▸ TASK PROMPT
Leaving out the images, repeat all the lines below exactly.

---- EXTRACTED INFORMATION

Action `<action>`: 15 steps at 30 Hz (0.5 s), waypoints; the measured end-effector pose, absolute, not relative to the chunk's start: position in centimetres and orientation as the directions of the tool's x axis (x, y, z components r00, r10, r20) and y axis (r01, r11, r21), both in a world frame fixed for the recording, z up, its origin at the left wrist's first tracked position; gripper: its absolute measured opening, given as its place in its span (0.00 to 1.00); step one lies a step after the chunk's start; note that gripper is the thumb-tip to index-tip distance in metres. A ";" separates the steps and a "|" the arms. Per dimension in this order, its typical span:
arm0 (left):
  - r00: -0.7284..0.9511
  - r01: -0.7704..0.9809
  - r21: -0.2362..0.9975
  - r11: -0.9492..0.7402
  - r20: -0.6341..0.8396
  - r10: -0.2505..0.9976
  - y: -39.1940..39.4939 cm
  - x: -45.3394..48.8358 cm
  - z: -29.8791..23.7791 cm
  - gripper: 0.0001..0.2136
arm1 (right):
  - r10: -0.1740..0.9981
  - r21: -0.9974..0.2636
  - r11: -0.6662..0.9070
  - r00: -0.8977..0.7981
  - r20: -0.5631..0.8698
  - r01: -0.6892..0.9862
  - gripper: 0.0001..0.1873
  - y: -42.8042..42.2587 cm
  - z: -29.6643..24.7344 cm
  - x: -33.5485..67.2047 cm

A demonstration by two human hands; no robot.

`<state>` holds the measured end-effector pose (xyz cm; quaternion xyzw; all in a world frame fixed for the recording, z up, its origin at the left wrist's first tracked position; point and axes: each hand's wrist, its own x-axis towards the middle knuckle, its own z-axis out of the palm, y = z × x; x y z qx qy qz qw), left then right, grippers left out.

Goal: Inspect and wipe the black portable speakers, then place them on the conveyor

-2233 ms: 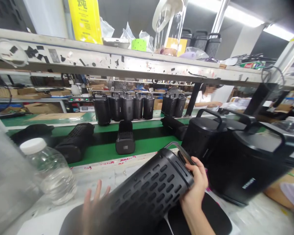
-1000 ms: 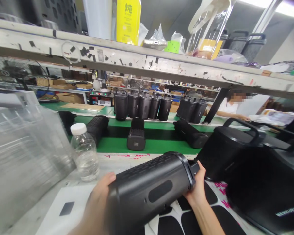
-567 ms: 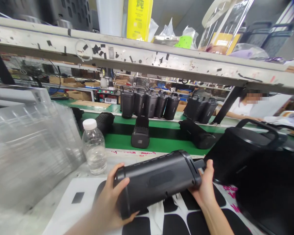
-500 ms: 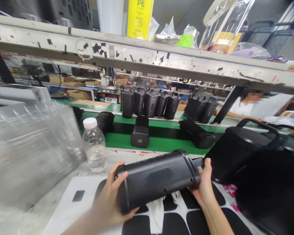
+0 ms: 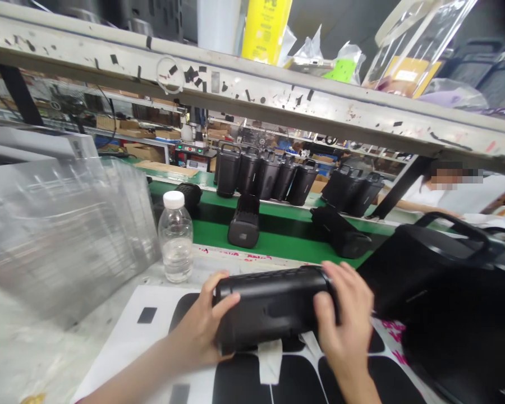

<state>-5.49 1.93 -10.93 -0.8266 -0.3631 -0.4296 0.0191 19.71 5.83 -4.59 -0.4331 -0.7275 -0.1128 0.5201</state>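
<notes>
A black cylinder-shaped speaker point(image 5: 273, 306) lies on its side in front of me, over a white sheet with black pads point(image 5: 235, 381). My left hand point(image 5: 202, 328) grips its left end, thumb over the top edge. My right hand point(image 5: 345, 322) is wrapped over its right end, fingers curled across the top. A strip of white tape point(image 5: 270, 353) hangs below the speaker's middle.
A water bottle point(image 5: 175, 238) stands left of the speaker, beside a clear plastic stack point(image 5: 63, 235). Large black speakers point(image 5: 441, 275) crowd the right. Beyond, a green conveyor point(image 5: 278, 244) carries more black speakers point(image 5: 244, 221). A shelf point(image 5: 252, 101) runs overhead. A person point(image 5: 446, 193) works at far right.
The speaker came down from a tilt to lie level and turned about its axis. My left hand took hold of its left end; my right hand moved from the handle onto the body.
</notes>
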 end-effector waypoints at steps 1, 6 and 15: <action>0.392 0.602 0.248 -0.759 0.737 0.551 1.9 -5.5 -10.9 0.41 | 0.501 -0.150 0.676 -0.301 0.811 0.722 0.34 4.9 -4.5 18.4; 0.388 0.574 0.237 -0.784 0.764 0.515 2.3 -5.4 -11.2 0.43 | 0.430 0.269 0.673 -0.661 0.615 0.689 0.59 2.0 -5.7 12.9; 0.360 0.594 0.291 -0.750 0.738 0.571 2.4 -5.5 -11.4 0.50 | 0.574 -0.061 0.684 -0.484 0.660 0.727 0.36 -2.5 -10.7 13.4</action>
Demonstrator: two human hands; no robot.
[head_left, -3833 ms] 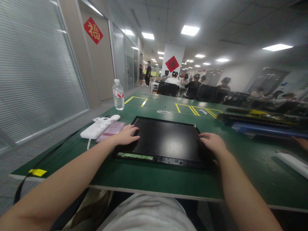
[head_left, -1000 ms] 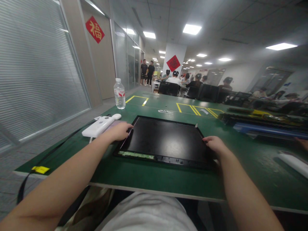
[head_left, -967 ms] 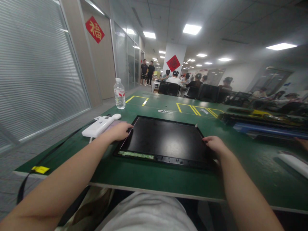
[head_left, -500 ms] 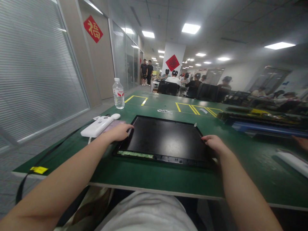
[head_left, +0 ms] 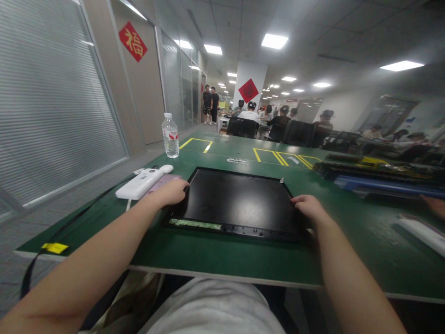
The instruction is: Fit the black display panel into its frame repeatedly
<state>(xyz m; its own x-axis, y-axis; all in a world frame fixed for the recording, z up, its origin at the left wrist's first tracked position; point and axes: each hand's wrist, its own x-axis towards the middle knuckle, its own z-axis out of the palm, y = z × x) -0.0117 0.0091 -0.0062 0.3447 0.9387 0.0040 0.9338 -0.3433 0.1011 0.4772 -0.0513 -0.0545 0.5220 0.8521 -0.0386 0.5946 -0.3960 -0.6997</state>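
Observation:
A flat black display panel [head_left: 239, 199] lies on the green table [head_left: 215, 253] in front of me, with a green circuit strip along its near edge. My left hand [head_left: 171, 192] rests at the panel's left edge, fingers curled over the rim. My right hand [head_left: 308, 207] sits at the right edge, fingers bent and pressed on the rim. Both forearms reach in from the bottom of the view.
A white power bank [head_left: 139, 183] with a cable and a phone [head_left: 160, 182] lie left of the panel, a water bottle [head_left: 170, 136] stands farther back. Long dark and blue parts [head_left: 378, 178] lie at the right. Another person's hand [head_left: 434, 205] shows at the right edge. People sit and stand far behind.
Earlier both hands lay flat on top of the panel; now they sit at its left and right edges. A thin edge raised at the left a second ago lies flat now.

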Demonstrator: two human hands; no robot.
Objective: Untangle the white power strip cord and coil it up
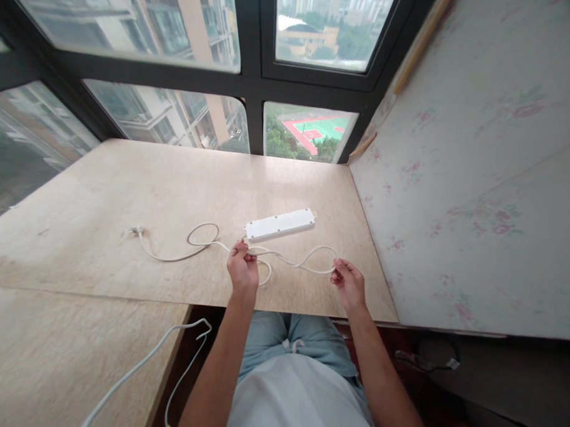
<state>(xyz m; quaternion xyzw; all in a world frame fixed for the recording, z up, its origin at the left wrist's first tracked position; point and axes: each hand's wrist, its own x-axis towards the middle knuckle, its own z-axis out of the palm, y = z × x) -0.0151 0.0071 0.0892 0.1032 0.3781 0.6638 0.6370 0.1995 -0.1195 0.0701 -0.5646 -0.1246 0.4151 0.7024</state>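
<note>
- While the left hand (243, 269) pinches the white cord (296, 261) just below the power strip (280, 225), the right hand (349, 285) holds the far end of the same cord's loop. Both grips are closed on the cord.
- The power strip lies flat on the tabletop (172, 186), just beyond the left hand.
- From the left hand the cord runs leftward through a small loop to its plug (136, 231), which lies well apart from both hands.
- A flowered wall panel (475, 188) closes off the tabletop's right side, near the right hand, and a dark-framed window (252, 84) stands behind.
- A second white cable (145, 361) crosses the gap between the tabletop and a lower board (60, 358) on the left; the bottom edge cuts it off.
- Both hands show their backs, so the fingertips on the cord are mostly hidden.
- Whether the strip's socket side faces up is too small to tell.
- A dark cable (425, 361) lies in shadow below the tabletop on the right, hard to make out.
</note>
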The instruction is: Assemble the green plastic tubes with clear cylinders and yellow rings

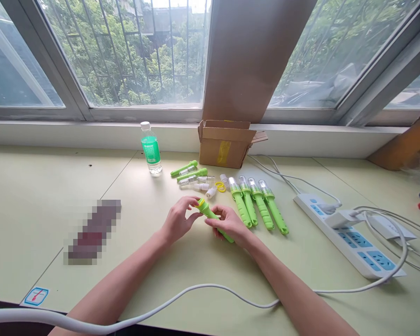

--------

▸ THE ANSWER
Action `<action>`: 15 steps at 30 Hz (0.5 s), waypoints; the measured end-effector pose, absolute, not relative to the chunk's start: position in centimetres and orientation as the directions of the tool's x axis (x, y, z components r00, r10, r20) and y axis (r01, r11, r21), both in a world frame fixed for the recording, z up, its origin at the left wrist's first tracked position; gripper: its absolute measured opening, given as its place in its span (0.00 to 1.00); step one lies a step after the chunk's start; note that gripper is the thumb-tip to index-tip distance in metres. A ";" separates the steps and a "|" the arms. Per dimension in this order, its typical span:
arm0 (left):
  - r00: -0.7284..0.9511
  - r01: -0.7704..0.9809
  - r21: -0.2362..0.9975
  - r11: -0.9492..0.7402
  - r20: -0.6341..0.8396
  - r10: -0.2505..0.9976
  - y: -39.1940..39.4939 cm
  - x: -45.3394..48.8358 cm
  - z: -29.8791..23.7791 cm
  - gripper: 0.0001..0.2136
arm1 (right):
  - r10: -0.1740..0.9981
  - r21: -0.9974..0.2636
  - r11: -0.6662..0.9070
  - r00: -0.8977..0.7981
  - r20: -0.5631..0.8698
  - r01: -0.6892..0.9862
  - gripper: 0.0001..0.1873
  - y: -42.8042..42.2587 cm
  - z: -29.6643..24.7344 cm
  - x: -33.5485..67.2047 cm

A demonstration by two human hands; no robot.

`<state>` holds the measured end-effector pose (xyz cm; quaternion xyzw; all in a world frame fixed for the recording, z up, its origin at the left wrist's first tracked position; point and axes: each hand's wrist, its own x-axis towards the middle knuckle, its own z-axis out of the palm, y = z × x; x y z qx qy qz qw), left then right, grippers left out.

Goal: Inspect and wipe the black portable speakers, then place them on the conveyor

-2233 ms: 
-1000 ms: 
-567 ms: 
-500 ms: 
+0 ms: 

<state>-5.49 1.93 -10.93 -0.8266 -0.3631 -0.4296 0.0191 19.71 5.83 -4.59 -0.4331 -0.7275 -0.1128 0.5201</state>
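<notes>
A black cylinder-shaped speaker point(image 5: 273, 306) lies on its side in front of me, over a white sheet with black pads point(image 5: 235, 381). My left hand point(image 5: 202, 328) grips its left end, thumb over the top edge. My right hand point(image 5: 345, 322) is wrapped over its right end, fingers curled across the top. A strip of white tape point(image 5: 270, 353) hangs below the speaker's middle.
A water bottle point(image 5: 175, 238) stands left of the speaker, beside a clear plastic stack point(image 5: 63, 235). Large black speakers point(image 5: 441, 275) crowd the right. Beyond, a green conveyor point(image 5: 278, 244) carries more black speakers point(image 5: 244, 221). A shelf point(image 5: 252, 101) runs overhead. A person point(image 5: 446, 193) works at far right.
The speaker came down from a tilt to lie level and turned about its axis. My left hand took hold of its left end; my right hand moved from the handle onto the body.
</notes>
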 end-effector waypoints at steps 1, 6 and 15: <action>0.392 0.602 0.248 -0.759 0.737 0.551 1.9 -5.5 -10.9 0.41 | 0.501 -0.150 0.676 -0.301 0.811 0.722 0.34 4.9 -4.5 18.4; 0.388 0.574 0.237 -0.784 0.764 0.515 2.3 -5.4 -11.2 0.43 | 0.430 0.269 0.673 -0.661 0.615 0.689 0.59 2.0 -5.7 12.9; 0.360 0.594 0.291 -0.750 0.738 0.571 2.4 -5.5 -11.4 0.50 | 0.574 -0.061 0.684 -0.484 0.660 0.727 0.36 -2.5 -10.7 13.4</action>
Demonstrator: two human hands; no robot.
[head_left, -3833 ms] 
[head_left, -1000 ms] 
[head_left, -967 ms] 
[head_left, -500 ms] 
[head_left, +0 ms] 
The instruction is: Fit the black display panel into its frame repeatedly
<state>(xyz m; its own x-axis, y-axis; all in a world frame fixed for the recording, z up, its origin at the left wrist's first tracked position; point and axes: each hand's wrist, its own x-axis towards the middle knuckle, its own z-axis out of the palm, y = z × x) -0.0117 0.0091 -0.0062 0.3447 0.9387 0.0040 0.9338 -0.3433 0.1011 0.4772 -0.0513 -0.0545 0.5220 0.8521 -0.0386 0.5946 -0.3960 -0.6997</state>
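Observation:
A flat black display panel [head_left: 239, 199] lies on the green table [head_left: 215, 253] in front of me, with a green circuit strip along its near edge. My left hand [head_left: 171, 192] rests at the panel's left edge, fingers curled over the rim. My right hand [head_left: 308, 207] sits at the right edge, fingers bent and pressed on the rim. Both forearms reach in from the bottom of the view.
A white power bank [head_left: 139, 183] with a cable and a phone [head_left: 160, 182] lie left of the panel, a water bottle [head_left: 170, 136] stands farther back. Long dark and blue parts [head_left: 378, 178] lie at the right. Another person's hand [head_left: 434, 205] shows at the right edge. People sit and stand far behind.
Earlier both hands lay flat on top of the panel; now they sit at its left and right edges. A thin edge raised at the left a second ago lies flat now.
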
Demonstrator: two human hands; no robot.
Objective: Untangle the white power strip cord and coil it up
<state>(xyz m; quaternion xyzw; all in a world frame fixed for the recording, z up, its origin at the left wrist's first tracked position; point and axes: each hand's wrist, its own x-axis towards the middle knuckle, its own z-axis out of the palm, y = z × x) -0.0151 0.0071 0.0892 0.1032 0.3781 0.6638 0.6370 0.1995 -0.1195 0.0701 -0.5646 -0.1246 0.4151 0.7024</state>
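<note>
- While the left hand (243, 269) pinches the white cord (296, 261) just below the power strip (280, 225), the right hand (349, 285) holds the far end of the same cord's loop. Both grips are closed on the cord.
- The power strip lies flat on the tabletop (172, 186), just beyond the left hand.
- From the left hand the cord runs leftward through a small loop to its plug (136, 231), which lies well apart from both hands.
- A flowered wall panel (475, 188) closes off the tabletop's right side, near the right hand, and a dark-framed window (252, 84) stands behind.
- A second white cable (145, 361) crosses the gap between the tabletop and a lower board (60, 358) on the left; the bottom edge cuts it off.
- Both hands show their backs, so the fingertips on the cord are mostly hidden.
- Whether the strip's socket side faces up is too small to tell.
- A dark cable (425, 361) lies in shadow below the tabletop on the right, hard to make out.
</note>
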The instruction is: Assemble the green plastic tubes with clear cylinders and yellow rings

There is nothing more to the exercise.